When my wife and I got married, no one paid for us with oxen. No one “gave us away.” Partly by virtue of us both being female, we evaded the kind of patriarchal transactional nightmare of yesteryear that Ruspoli and his interviewees explore. Many anecdotes, deriving from neolithic to feudal times, are included in which we bought and sold humans (by ‘we’ I mean you, bro) to stop us from dying in winter or to protect the precious flower of female virginity or whatever. I get it, it’s a problematic institution. Ruspoli’s Italian cousin, Claudia, liked it though; she’s pissed off because so-called “love marriages” mean she now has to let tourists visit the castle for an admission fee. She is glamorous, super cynical, and happily unmarried. “Every married woman in our family has cried,” she tells Ruspoli.

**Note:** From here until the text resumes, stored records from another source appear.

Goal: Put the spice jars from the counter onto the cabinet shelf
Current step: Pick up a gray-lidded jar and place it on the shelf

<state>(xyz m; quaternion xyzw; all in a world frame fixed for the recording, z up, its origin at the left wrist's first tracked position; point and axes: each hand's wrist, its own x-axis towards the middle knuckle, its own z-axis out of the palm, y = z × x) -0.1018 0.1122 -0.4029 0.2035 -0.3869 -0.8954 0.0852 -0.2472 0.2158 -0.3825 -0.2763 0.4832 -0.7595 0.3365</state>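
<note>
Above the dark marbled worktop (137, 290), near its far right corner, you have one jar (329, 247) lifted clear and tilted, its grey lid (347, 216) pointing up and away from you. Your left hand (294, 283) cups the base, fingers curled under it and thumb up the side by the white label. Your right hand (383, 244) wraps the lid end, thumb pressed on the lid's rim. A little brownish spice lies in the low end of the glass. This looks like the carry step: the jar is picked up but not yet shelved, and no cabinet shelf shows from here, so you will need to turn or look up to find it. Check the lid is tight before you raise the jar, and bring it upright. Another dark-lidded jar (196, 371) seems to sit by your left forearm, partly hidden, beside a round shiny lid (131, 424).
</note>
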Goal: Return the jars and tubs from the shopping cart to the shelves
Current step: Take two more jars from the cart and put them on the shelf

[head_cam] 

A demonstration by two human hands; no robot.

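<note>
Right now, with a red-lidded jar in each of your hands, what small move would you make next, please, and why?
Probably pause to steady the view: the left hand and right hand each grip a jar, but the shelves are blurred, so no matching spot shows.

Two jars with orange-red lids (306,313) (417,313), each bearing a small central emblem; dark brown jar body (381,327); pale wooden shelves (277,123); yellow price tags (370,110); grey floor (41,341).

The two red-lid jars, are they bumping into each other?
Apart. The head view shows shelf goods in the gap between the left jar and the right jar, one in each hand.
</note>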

Many people think that it’s actually far more romantic, instead, to allow their partner to explore other options and, by (a not unproblematic) extension, other parts of themselves. I don’t buy the often-unchallenged assumption that consensual non-monogamy is somehow an ultra-enlightened utopian ideal, but it’s certainly a noble thing, and the film did get me thinking about the way we categorize relationships in general: we view states like married, monogamous, non-monogamous, separated, divorced, and single in absolute terms, as successes and failures. And I think it would be cool if more couples had a conversation about what what a relationship looks like to them, what non/monogamy means, rather than opting-in for the sake of convention.

Divorce shouldn’t be seen as a failure either. Maybe my dad was just lucky that he met 4 different people he felt like getting married to, and that they felt the same. Why do we see (multiple) divorces as silly or embarrassing? Why did Ruspoli feel like he somehow failed? Rather than philosophising about what is or isn’t “natural” for people—essentialism has always been a fool’s errand anyway—it would be nice if the range of possibilities was blown right open. Normalising everything from being permanently single to having 20 partners at once (or one after another like Elizabeth Taylor) should be our project, rather than vilifying or glorifying one way of living over another.

Overall, Ruspoli has created a sincere attempt at examining monogamy and his own marriage through a societal lense, with some unfortunately cheesy archival (think: generically attractive actors smiling on beaches) and a slightly scattered collection of talking heads, ranging from Dr. Christopher Ryan, who wrote Sex at Dawn, to Ruspoli’s kooky blue-rinsed neighbor. And, of course, the answer to questions like these is always the same: each to their goddamn own (or, as we say in the UK, “horses for courses.”) Meanwhile, I’ll enjoy a marriage that began not as a patriarchal pass-the-parcel, or as two grotesque princesses-for-a-day, but as two equals, hopeful and in love. Are “we” monogamish? Perhaps as a mean average. Our society’s sexual and romantic proclivities, thankfully, exist on a spectrum as broad as the Pantone palette.

Lizzi Sandell is a writer and editor who lives between London and New York.